Esses basiji são alguns dos guardiões do templo que se ocupam da repressão às manifestações e também em aplicar as fatwas contra as mulheres. Quando encontram uma delas protestando contra o governo, viram leões. Foi um deles que disparou contra Neda. Temos aqui um depoimento de uma manifestante, dado à rede americana de TV CNN: “De repente, cerca de 500 pessoas com garrotes surgiram de uma mesquita próxima (os tais milicianos basiji), encheram as ruas e começaram a atacar a todos; foi um massacre. Bateram numa mulher tão selvagemente que ela ficou empapada de sangue, e seu marido, que via a cena, desmaiou”.

Apesar da repressão, que deixou centenas de feridos e mortos nas últimas semanas, muitas mulheres continuaram participando das manifestações. “Estou tão orgulhosa das mulheres iranianas, presentes nos protestos”, disse uma manifestante, confirmando que elas foram brutalmente golpeadas com bastões pelas forças de segurança.

As leis retrógradas contra as mulheres estão sendo desafiadas pela grande presença feminina nas lutas. Todas as disposições legais são aplicadas de maneira mais ou menos estrita dependendo da evolução do regime. E por isso, quanto mais avançar a luta, melhor. Segundo os advogados do Centro de Shirin Ebadi, desde a vitória de Mahmoud Ahmadinejad nas eleições presidenciais de junho de 2005, “voltou-se aos primeiros anos da revolução islâmica”. As milícias de extrema direita recuperaram credibilidade e poder, além dos Guardiões da Revolução e os militares, que agora estão à frente da maioria dos ministérios e dos postos-chave do governo iraniano.
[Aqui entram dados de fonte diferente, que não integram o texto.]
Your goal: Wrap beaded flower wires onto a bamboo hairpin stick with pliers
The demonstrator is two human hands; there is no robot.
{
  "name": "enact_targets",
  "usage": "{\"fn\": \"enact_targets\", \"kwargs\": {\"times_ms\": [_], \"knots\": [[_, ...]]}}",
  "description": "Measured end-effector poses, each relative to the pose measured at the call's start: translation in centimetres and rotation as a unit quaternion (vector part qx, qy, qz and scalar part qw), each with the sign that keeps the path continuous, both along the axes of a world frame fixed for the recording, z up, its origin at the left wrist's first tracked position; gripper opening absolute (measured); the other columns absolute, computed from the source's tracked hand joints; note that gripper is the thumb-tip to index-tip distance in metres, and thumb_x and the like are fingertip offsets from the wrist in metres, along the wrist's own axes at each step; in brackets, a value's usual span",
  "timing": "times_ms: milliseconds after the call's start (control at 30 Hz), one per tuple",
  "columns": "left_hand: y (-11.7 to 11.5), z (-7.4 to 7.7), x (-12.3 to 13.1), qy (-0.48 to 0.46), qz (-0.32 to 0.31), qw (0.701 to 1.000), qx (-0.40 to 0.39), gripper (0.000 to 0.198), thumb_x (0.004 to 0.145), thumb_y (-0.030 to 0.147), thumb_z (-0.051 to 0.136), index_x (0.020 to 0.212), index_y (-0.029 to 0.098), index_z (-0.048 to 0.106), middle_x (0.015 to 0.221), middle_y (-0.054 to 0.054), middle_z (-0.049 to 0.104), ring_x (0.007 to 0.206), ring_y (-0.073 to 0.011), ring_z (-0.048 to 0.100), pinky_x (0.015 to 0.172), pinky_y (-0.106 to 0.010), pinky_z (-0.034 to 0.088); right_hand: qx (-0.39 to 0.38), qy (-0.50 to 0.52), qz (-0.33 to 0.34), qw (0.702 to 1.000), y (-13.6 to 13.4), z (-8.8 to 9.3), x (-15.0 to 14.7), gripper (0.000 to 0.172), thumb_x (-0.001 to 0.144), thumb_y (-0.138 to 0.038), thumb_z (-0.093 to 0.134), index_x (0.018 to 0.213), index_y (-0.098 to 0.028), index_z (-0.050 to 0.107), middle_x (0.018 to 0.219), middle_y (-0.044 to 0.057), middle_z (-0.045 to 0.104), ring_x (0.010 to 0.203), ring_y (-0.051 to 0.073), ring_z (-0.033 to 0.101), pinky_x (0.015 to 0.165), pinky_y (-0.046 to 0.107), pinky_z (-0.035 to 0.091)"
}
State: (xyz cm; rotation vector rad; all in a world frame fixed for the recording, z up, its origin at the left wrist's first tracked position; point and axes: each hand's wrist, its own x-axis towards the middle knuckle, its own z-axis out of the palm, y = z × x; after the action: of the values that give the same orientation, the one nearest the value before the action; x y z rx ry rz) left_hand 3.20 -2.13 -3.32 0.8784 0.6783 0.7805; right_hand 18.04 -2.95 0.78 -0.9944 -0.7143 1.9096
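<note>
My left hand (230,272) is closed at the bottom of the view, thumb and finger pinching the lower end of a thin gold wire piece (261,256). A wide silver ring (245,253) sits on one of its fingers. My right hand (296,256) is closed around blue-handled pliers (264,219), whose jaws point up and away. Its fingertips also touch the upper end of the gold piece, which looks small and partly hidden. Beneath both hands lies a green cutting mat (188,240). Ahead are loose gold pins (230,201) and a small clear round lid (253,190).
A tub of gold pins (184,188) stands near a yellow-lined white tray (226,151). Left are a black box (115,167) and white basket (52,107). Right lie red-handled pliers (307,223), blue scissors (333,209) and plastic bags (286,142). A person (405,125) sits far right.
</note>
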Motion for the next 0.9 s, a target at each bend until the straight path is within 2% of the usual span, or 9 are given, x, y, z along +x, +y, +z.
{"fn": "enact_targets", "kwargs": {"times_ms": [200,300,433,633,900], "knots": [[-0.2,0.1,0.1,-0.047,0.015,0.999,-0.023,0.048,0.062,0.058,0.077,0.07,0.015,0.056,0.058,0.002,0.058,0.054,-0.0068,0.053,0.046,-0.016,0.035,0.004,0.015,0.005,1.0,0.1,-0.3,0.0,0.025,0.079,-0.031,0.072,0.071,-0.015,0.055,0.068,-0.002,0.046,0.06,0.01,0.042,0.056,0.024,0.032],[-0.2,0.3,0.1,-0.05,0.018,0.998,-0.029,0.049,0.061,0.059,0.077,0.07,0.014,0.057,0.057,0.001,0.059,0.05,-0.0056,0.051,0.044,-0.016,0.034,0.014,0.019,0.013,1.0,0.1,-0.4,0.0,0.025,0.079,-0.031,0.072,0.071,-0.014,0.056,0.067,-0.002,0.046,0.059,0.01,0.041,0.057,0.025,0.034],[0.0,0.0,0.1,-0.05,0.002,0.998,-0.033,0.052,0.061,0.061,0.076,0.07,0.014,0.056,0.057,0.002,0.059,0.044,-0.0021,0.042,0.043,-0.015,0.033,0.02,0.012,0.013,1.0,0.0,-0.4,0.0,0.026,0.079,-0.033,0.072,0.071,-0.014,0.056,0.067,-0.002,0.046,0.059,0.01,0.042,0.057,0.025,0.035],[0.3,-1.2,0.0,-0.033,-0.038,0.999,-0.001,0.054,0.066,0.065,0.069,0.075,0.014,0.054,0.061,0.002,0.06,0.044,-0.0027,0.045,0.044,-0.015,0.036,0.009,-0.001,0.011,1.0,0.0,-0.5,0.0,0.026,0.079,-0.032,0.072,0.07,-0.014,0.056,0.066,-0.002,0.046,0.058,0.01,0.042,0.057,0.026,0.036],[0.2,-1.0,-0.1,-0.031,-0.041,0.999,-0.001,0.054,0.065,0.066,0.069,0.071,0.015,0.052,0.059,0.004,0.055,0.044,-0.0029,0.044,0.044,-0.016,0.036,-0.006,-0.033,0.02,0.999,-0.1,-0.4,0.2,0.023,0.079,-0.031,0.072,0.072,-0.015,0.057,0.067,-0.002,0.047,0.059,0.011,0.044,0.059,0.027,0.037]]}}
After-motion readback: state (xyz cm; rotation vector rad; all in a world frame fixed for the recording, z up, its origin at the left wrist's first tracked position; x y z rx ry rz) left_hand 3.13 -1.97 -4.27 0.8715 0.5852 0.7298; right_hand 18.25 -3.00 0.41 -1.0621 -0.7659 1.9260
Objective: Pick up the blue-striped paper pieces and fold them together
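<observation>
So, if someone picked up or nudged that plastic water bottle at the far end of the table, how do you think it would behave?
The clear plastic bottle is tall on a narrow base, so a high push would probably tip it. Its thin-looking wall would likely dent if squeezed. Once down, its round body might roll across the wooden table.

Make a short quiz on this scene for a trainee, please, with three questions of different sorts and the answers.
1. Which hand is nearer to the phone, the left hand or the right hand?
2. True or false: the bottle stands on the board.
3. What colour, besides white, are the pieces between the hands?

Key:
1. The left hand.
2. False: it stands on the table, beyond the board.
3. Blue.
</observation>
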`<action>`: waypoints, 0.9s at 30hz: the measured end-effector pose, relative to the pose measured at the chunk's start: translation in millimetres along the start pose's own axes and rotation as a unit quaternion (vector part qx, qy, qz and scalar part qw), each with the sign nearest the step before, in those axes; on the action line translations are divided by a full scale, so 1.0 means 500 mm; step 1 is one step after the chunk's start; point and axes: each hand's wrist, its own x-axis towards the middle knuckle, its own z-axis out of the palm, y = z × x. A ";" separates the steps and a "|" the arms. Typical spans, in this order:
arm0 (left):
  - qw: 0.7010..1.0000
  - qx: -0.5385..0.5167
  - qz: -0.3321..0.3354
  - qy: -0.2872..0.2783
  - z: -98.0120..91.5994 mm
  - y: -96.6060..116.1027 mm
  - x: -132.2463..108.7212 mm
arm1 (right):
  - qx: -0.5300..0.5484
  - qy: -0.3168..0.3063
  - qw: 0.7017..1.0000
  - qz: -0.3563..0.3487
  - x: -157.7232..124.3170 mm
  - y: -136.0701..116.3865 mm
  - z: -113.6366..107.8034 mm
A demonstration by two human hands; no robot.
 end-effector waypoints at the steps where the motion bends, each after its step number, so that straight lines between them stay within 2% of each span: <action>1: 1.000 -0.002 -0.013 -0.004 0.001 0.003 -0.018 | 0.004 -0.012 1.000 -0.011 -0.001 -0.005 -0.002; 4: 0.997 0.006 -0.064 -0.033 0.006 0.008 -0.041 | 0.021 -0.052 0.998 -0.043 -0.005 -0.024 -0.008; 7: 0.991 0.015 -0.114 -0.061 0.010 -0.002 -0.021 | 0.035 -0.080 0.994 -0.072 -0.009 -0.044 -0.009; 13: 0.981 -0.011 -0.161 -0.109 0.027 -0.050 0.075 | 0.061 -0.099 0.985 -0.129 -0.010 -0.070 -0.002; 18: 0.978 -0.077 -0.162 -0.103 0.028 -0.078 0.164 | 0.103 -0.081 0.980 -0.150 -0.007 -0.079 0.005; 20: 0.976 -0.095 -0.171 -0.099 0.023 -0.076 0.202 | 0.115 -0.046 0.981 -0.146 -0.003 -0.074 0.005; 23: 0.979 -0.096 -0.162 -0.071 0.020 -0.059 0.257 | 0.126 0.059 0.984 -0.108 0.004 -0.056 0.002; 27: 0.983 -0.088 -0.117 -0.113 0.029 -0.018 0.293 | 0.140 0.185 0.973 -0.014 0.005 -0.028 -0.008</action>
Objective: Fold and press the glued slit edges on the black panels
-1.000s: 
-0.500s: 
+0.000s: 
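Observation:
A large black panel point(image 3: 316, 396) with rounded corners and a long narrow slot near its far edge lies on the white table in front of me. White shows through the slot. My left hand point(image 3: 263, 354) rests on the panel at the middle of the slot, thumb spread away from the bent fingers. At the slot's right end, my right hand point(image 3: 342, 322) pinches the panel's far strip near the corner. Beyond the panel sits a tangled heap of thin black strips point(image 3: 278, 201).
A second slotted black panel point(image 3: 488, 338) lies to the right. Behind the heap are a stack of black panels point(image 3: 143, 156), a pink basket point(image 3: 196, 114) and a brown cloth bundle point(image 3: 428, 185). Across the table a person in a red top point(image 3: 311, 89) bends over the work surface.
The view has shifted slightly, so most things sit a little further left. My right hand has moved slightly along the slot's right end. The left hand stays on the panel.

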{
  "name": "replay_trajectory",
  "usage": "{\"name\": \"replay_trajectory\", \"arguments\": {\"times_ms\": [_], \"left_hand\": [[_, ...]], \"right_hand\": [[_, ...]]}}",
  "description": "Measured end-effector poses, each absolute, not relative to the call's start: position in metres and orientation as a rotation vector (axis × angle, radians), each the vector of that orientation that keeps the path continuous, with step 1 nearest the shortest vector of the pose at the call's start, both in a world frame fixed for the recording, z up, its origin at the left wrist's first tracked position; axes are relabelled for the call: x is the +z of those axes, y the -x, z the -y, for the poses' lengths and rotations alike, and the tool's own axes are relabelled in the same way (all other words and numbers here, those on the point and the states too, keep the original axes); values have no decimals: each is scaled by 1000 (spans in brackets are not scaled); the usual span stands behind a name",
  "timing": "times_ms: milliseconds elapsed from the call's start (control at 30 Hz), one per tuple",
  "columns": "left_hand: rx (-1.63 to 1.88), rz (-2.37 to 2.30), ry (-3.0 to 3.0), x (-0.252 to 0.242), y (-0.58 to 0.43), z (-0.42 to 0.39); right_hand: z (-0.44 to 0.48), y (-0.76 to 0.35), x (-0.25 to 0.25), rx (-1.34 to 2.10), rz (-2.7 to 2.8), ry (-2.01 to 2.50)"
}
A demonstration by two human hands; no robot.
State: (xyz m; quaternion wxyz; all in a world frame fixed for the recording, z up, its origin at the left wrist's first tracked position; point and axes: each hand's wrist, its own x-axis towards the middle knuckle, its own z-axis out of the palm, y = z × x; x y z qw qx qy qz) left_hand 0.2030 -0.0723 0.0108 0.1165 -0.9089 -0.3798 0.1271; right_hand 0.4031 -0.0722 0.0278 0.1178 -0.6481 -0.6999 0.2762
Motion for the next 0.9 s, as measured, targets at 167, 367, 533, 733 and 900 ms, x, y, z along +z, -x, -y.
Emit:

Segundo os representantes do Centro, é muito difícil que ocorra uma mudança no Ir㠓porque o povo tem medo, e prefere manter o que tem a colocar em risco sua vida e a de suas famílias. O medo é muito maior do que qualquer um possa imaginar”, garantem os advogados. Mas parece que o medo não é o que está predominando, e sim a revolta, a raiva, o desejo de liberdade. Por isso também é tão valiosa a participação das mulheres nas revoltas.

É uma luta democrática, pelos direitos básicos das mulheres, que vêm subvertendo os alicerces do despótico regime iraniano. As tênues promessas de abertura democrática feitas por Moussavi na campanha eleitoral, frustradas pela manutenção de Armadinejad, fizeram com que milhões de mulheres saíssem às ruas exigindo não apenas essas tênues promessas, mas tudo o que elas têm direito. Os véus começaram a cair. Simples véus, mas que trazem em si uma lista imensa de fatwas de apedrejamento, violência e selvageria secular contra as mulheres.

A bandeira democrática de libertação e emancipação das mulheres, bem como de todos os oprimidos, só se tornará verdadeiramente democrática se estiver nas mãos da classe trabalhadora e, sobretudo, das próprias mulheres trabalhadoras. Nas fotos publicadas nos jornais, vemos milhares de mulheres iranianas gritando e protestando nas ruas. Na cabeça, o véu islâmico, um véu que naquele momento não parece fazer daquela mulher uma pessoa submissa, um “nada”. No Irã, os véus hoje são verdes, a cor da revolta. Mais que véus, são bandeiras da revolução contra a ditadura, contra a miséria, contra a opressão.

Para milhões de mulheres, a revolta significa o direito a uma existência melhor, o direito à vida, o direito de estudar e trabalhar, o direito de se ver livre das fatwas, assim como o de preservar o corpo das pedras que lhes atiram. Nesse sentido, ocorre nas ruas o despertar da personalidade. E é com ela que o véu virá abaixo. Ele será arrancado de suas cabeças por suas próprias mãos, ou não será arrancado.

Porque com o véu deve vir abaixo o regime teocrático dos aiatolás, dos magnatas do petróleo, da burguesia iraniana. E assim será, porque pese o medo, pese a sangrenta repressão dos criminosos basiji, pese as odiosas fatwas, as mulheres iranianas estão ocupando o seu devido lugar: as ruas de Teerã.